EŞ VE YAKIN ANLAMLI / ANLAMDAŞ KELİMELER
Yazılışları ve okunuşları farklı anlamları aynı olan sözcüklere eş anlamlı (anlamdaş) kelimeler-sözcükler denir.
* Bunlar cümlede birbiriyle yer değiştirdiklerinde cümlenin anlamında değişiklik ve bozulma olmaz. Yukarıda örnekler verilmiştir.
* Sözcüklerin eş anlamlı olup olmadıkları, cümle içindeki kullanımlarından belli olur.

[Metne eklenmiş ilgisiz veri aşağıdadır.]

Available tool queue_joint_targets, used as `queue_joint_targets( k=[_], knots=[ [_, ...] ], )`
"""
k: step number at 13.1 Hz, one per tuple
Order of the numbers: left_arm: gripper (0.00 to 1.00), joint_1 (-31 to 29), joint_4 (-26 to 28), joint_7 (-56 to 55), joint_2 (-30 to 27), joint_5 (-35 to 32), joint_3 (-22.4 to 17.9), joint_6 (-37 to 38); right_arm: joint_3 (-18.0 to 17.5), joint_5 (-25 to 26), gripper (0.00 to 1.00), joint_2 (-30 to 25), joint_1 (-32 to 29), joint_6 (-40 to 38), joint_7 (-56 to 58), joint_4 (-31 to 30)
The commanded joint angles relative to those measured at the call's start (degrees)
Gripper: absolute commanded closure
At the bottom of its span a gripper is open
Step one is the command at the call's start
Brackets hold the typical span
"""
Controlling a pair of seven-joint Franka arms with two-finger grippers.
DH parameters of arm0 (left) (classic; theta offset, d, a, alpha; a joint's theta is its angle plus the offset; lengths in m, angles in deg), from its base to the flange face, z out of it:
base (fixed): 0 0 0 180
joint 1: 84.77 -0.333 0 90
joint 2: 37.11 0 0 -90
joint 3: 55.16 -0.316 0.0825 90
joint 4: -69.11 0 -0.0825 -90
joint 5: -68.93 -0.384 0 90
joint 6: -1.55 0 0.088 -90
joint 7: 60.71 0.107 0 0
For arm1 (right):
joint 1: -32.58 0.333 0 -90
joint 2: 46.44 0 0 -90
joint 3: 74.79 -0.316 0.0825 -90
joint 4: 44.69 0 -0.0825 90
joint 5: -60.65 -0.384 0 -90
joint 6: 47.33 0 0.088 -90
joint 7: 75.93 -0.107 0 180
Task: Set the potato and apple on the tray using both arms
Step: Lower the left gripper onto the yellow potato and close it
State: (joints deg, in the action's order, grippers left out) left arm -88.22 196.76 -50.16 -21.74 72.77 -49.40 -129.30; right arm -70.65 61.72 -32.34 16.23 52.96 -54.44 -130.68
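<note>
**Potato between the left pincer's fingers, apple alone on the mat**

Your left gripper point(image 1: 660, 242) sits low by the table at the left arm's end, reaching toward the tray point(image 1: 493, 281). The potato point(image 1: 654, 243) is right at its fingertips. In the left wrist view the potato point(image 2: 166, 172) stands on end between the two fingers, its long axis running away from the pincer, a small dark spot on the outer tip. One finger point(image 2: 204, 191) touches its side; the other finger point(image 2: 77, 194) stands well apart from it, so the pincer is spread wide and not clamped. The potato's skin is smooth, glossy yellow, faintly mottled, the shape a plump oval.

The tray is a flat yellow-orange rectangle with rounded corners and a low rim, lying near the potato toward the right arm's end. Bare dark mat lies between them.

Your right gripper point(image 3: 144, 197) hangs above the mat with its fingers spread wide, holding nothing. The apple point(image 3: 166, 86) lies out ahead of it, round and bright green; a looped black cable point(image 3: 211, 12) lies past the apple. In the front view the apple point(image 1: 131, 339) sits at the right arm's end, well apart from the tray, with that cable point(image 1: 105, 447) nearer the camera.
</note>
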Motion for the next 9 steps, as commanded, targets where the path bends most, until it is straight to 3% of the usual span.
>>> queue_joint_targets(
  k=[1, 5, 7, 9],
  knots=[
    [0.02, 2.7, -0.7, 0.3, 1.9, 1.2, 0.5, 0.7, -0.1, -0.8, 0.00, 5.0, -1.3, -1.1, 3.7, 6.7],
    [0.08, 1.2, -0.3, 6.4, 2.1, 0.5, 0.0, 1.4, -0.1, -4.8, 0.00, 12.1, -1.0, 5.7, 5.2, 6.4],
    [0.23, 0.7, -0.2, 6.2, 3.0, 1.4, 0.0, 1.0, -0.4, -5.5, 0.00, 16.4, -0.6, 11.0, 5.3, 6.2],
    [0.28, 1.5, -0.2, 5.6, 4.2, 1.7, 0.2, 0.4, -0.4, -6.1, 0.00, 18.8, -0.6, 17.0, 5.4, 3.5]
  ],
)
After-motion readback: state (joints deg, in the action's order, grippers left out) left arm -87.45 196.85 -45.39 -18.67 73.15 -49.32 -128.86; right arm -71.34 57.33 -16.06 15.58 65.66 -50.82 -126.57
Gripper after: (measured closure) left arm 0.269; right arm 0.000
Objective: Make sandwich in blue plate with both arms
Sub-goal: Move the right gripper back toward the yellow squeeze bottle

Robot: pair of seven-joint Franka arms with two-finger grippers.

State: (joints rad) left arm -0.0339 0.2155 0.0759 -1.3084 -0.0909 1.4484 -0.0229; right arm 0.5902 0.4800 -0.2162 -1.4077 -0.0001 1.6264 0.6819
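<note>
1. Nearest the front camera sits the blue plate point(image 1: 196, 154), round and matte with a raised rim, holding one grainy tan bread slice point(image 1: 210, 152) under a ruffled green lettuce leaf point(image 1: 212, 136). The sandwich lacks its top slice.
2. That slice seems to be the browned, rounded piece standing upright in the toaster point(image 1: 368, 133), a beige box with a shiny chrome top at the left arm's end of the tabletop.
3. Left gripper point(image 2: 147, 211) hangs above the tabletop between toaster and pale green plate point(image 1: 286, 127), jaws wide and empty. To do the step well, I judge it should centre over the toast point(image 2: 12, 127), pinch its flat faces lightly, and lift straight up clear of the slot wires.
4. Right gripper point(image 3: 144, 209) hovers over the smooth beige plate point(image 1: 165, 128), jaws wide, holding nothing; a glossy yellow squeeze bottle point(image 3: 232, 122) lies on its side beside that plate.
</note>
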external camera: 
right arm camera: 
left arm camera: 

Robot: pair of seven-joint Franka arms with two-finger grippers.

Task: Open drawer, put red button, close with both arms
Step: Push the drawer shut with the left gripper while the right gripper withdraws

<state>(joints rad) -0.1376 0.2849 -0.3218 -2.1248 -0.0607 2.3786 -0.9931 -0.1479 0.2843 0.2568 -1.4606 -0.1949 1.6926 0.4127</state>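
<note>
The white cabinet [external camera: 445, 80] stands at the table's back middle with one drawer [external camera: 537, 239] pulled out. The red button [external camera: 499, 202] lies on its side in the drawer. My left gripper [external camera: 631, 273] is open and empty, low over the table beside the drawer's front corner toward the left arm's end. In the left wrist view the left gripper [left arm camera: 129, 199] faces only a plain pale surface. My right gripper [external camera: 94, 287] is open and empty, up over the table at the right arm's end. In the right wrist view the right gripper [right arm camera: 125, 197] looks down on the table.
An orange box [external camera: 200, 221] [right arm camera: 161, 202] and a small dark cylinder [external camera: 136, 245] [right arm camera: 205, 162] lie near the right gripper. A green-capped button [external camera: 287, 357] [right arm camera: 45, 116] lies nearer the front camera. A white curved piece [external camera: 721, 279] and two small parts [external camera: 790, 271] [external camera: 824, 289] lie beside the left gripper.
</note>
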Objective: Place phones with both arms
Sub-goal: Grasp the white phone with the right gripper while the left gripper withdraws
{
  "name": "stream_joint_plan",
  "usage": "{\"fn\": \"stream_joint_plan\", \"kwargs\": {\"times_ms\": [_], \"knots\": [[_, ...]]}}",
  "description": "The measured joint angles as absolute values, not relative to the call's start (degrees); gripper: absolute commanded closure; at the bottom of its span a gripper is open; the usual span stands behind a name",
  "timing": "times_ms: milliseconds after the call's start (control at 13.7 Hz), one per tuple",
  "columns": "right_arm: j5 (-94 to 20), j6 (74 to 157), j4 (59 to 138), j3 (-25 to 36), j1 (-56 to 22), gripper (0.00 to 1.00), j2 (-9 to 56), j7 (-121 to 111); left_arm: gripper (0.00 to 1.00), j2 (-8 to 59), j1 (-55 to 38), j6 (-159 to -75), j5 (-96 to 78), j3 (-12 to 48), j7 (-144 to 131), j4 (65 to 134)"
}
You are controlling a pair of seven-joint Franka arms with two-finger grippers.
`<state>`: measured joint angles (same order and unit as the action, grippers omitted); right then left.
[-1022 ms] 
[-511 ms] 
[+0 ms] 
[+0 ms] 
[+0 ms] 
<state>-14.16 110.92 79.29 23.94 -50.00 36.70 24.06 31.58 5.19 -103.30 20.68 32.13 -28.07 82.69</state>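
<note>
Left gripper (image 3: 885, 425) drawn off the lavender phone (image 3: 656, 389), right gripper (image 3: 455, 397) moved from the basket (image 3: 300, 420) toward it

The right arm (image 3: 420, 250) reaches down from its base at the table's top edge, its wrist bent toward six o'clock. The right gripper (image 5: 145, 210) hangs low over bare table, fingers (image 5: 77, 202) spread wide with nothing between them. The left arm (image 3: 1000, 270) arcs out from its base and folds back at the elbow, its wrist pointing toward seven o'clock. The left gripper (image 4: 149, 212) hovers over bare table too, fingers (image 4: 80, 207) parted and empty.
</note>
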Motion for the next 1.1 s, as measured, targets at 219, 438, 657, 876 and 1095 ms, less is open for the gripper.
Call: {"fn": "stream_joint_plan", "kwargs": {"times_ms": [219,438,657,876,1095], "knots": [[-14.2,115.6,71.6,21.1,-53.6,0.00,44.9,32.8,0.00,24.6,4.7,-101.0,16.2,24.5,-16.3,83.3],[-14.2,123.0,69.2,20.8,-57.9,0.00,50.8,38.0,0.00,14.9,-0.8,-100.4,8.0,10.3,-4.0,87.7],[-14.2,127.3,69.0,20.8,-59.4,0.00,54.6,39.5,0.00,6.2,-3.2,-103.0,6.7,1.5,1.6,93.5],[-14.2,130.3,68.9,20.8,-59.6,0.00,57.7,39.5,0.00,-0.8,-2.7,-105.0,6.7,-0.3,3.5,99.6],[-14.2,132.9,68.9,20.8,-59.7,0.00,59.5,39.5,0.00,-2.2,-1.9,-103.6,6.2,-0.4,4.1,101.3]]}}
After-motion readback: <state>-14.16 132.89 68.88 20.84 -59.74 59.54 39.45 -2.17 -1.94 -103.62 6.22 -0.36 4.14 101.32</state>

Yani bir sözcüğün farklı cümlelerde değişik eş anlamları karşımıza çıkabilir.
Örnek :
- Kömür karası gözleri ışıl ışıl parlıyordu. (Kara-Siyah)
- Dost, kara günde belli olur. (Kara-Kötü)
* Eş anlamlılıkla ilgili sorular, bazen "altı çizili sözcüğün cümleye kattığı anlam", "hangisinde...anlamı vardır?" gibi de sorulabilir.
Anlamdaş (eş anlamlı) olmadıkları halde zaman zaman birbirinin yerine kullanılan sözcüklere yakın anlamlı sözcükler denir. Bakmak, görmek, izlemek, seyretmek gibi.